Some researchers found that solitary confinement beyond fifteen days led directly to severe and irreversible psychological harm. Without any human company and/or conversation, and “without anything to do, the brain atrophies . . . vision fades. Isolation and loss of control breeds anger, anxiety, and hopelessness.”11

I worry that Dylann’s racist hate will be nurtured in prison, not diminished, his tortured mind no longer able to make clear decisions—the choices that can change his eternal destination.

I often think about Dylann when I contemplate Psalm 139: “For you created my inmost being; you knit me together in my mother’s womb. I praise you because I am fearfully and wonderfully made” (vv. 13–14). God created a human being, and gave him the breath of life.

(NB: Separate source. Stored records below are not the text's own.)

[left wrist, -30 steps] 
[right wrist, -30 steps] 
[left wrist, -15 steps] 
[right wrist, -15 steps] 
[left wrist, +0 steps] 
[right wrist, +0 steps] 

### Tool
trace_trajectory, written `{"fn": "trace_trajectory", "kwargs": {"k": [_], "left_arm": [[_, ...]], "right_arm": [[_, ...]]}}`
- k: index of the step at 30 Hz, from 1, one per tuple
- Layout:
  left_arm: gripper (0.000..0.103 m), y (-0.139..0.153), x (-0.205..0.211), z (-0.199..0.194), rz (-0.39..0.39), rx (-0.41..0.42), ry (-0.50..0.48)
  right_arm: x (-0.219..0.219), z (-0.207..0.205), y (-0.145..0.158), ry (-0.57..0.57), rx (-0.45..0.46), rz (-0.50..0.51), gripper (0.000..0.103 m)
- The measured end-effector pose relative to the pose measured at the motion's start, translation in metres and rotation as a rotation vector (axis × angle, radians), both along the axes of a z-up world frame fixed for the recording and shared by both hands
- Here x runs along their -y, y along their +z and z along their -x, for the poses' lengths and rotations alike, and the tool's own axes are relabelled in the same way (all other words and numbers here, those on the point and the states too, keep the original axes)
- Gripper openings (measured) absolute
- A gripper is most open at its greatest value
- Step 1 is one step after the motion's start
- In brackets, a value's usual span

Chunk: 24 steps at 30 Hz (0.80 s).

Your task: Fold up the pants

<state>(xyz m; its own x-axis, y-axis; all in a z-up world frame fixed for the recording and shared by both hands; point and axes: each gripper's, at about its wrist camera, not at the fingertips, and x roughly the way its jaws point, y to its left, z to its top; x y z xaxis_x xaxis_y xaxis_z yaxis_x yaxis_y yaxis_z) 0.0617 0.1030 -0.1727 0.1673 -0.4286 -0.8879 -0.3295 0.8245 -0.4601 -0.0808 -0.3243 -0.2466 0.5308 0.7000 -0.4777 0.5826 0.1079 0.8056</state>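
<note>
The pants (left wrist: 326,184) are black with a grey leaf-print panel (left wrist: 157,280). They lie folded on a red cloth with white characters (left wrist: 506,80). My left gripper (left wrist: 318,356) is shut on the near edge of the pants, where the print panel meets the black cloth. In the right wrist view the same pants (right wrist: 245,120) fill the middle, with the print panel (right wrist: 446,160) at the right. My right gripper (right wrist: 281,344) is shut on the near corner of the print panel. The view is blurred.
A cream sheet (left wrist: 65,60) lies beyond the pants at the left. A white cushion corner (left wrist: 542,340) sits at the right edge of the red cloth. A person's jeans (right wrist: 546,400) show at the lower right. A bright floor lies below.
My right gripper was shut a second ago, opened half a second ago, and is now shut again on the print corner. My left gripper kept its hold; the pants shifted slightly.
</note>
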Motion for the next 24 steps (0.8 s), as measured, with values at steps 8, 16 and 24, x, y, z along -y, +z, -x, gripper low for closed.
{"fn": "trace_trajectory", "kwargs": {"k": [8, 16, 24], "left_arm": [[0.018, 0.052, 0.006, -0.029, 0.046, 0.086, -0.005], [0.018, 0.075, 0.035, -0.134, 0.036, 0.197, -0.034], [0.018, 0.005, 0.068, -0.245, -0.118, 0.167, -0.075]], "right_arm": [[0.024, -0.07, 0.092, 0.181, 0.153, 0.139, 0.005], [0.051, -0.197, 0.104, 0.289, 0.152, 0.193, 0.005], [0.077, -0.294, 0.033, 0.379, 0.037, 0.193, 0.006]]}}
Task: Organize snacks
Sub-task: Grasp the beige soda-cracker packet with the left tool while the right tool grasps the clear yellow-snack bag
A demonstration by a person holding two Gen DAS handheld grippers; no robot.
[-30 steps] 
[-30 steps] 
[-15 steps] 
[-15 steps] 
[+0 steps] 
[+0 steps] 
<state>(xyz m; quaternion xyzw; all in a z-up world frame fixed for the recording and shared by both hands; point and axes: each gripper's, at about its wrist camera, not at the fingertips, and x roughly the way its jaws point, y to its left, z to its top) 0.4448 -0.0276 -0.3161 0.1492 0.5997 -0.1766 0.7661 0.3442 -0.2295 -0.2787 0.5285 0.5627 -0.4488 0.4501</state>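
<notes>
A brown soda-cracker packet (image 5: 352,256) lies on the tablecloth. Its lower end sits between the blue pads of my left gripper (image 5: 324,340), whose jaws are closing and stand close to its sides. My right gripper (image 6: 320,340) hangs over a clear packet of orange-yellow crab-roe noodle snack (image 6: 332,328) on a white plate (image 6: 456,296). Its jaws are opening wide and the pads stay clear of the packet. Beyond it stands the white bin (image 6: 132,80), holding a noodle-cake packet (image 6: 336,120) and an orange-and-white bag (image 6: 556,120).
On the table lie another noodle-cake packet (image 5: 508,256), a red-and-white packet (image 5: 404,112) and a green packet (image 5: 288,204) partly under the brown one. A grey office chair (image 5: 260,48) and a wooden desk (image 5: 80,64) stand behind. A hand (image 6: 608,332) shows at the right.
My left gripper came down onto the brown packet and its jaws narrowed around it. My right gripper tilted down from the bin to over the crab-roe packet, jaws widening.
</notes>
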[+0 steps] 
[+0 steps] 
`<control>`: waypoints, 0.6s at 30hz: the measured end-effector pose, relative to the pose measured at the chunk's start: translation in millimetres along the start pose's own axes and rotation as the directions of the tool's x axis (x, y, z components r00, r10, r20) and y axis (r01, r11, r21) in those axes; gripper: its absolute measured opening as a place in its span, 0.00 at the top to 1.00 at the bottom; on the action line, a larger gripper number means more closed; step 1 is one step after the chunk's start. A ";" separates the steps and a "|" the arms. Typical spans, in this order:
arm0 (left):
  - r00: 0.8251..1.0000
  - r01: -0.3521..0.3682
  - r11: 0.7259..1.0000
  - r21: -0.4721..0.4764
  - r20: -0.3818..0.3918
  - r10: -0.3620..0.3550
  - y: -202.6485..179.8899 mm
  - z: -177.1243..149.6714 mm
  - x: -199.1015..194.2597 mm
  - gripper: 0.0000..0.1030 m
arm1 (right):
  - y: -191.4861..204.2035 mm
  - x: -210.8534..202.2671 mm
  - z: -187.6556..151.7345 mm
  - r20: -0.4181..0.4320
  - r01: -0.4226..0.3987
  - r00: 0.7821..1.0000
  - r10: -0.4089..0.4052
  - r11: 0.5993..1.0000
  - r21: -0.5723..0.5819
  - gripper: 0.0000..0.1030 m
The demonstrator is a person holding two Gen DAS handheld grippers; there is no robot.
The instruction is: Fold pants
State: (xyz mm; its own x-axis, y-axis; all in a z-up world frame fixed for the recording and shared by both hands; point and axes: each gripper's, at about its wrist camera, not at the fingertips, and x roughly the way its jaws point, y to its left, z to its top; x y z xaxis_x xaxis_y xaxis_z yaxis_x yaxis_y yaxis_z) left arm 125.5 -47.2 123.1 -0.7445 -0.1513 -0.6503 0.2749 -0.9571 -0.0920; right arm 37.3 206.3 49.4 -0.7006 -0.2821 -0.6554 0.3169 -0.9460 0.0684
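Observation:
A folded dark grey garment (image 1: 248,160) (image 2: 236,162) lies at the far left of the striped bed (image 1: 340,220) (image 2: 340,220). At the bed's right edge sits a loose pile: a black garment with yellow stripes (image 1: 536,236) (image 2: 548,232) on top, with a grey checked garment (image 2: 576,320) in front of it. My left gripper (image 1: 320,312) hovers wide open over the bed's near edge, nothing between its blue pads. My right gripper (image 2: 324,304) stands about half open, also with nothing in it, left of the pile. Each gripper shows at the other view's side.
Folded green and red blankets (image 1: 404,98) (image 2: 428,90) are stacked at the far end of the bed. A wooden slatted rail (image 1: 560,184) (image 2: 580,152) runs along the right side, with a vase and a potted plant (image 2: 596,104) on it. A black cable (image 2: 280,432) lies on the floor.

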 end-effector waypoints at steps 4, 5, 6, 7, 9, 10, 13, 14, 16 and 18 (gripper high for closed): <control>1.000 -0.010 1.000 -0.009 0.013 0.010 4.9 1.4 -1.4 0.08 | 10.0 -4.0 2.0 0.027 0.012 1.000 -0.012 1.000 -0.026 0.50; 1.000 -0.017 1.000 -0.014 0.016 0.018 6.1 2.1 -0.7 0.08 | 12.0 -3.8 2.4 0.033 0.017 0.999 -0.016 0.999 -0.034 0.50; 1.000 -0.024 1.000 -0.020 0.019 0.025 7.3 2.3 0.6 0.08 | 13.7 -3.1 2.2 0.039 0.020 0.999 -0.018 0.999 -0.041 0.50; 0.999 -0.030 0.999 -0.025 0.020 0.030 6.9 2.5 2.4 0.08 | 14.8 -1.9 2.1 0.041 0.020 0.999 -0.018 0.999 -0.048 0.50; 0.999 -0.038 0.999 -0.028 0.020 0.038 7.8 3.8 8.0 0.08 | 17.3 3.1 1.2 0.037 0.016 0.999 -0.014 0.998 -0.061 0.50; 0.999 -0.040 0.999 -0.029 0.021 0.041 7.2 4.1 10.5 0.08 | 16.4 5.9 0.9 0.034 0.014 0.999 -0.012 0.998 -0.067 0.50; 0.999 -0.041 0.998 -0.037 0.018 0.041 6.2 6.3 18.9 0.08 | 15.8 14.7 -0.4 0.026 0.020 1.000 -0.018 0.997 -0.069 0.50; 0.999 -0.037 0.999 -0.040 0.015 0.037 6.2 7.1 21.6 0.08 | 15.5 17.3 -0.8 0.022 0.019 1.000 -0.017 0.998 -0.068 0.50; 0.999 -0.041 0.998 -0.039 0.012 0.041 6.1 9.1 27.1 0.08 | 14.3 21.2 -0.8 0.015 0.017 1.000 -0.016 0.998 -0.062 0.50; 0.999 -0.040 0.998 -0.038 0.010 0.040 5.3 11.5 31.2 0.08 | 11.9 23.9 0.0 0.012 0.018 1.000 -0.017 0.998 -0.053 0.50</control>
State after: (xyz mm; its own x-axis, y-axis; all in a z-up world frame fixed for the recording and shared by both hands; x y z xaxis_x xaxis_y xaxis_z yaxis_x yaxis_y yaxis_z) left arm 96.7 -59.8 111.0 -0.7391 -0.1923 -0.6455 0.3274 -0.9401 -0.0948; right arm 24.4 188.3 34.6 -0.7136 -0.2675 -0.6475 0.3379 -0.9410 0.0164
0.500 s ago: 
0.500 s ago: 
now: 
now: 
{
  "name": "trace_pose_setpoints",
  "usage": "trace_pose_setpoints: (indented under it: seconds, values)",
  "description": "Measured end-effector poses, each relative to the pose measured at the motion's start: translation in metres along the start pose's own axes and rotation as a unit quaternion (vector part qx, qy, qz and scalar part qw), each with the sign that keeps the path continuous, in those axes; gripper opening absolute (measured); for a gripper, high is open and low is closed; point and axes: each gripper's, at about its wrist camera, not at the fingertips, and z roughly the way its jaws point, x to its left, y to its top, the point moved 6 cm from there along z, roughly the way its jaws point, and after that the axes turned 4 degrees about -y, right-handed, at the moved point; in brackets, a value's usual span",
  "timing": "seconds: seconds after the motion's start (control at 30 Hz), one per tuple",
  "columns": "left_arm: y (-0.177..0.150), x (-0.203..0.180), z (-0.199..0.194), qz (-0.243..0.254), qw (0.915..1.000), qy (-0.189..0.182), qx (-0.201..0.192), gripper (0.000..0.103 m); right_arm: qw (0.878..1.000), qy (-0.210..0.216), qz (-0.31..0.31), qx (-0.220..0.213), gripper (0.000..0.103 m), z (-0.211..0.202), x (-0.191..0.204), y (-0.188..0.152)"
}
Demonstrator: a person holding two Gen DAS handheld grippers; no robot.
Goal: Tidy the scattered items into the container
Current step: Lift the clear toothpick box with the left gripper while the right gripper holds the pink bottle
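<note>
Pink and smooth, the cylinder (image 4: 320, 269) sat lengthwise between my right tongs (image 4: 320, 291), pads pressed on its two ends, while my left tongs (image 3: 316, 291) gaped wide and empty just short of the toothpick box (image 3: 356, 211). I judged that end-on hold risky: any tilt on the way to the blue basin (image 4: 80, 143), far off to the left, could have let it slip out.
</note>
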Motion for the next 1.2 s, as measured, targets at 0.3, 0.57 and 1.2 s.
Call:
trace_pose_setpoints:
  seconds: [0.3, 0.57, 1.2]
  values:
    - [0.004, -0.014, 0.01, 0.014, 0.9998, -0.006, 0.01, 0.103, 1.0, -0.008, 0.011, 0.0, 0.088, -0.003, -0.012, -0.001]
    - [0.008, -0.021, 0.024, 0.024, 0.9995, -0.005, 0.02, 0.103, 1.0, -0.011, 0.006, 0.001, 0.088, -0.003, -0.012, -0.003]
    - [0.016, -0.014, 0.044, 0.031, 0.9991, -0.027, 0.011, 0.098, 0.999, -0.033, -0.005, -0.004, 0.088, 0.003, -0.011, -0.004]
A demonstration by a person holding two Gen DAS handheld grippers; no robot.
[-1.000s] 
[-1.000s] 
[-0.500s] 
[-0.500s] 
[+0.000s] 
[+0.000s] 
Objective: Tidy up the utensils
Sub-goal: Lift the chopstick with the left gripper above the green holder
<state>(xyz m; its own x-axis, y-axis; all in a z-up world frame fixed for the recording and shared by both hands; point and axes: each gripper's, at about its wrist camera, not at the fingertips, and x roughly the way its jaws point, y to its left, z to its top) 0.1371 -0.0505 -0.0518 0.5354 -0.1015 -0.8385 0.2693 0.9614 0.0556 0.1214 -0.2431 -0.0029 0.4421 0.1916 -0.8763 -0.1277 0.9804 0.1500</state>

How can a person choose to distance himself from his loving Creator?

Does everything within him not cry out for God? Begging Him to “search me, O God, and know my heart; test me and know my anxious thoughts. See if there is any offensive way in me, and lead me in the way everlasting” (vv. 23–24).

Does he not suffer from the deep vacuum in his wicked heart, the empty cavernous chamber St. Augustine claims must be filled by God and God alone? “Thou hast made us for Thyself, O Lord, and our hearts are restless until they rest in Thee.”12

Has he so suppressed God’s gentle whisper to his heart that he no longer hears it?

When Dylann dies from execution, he will leave behind him a path lined with grieving loved ones, an existence littered with death, destruction, and the endless tears of his many victims.

God gave Dylann life and breath, stamping His own image onto him, and Dylann has wasted God’s gift, leaving a terrifying legacy, and dooming himself to the demons of hatred and hostility, debauchery and evil.13

I pray that God will help him before it is too late.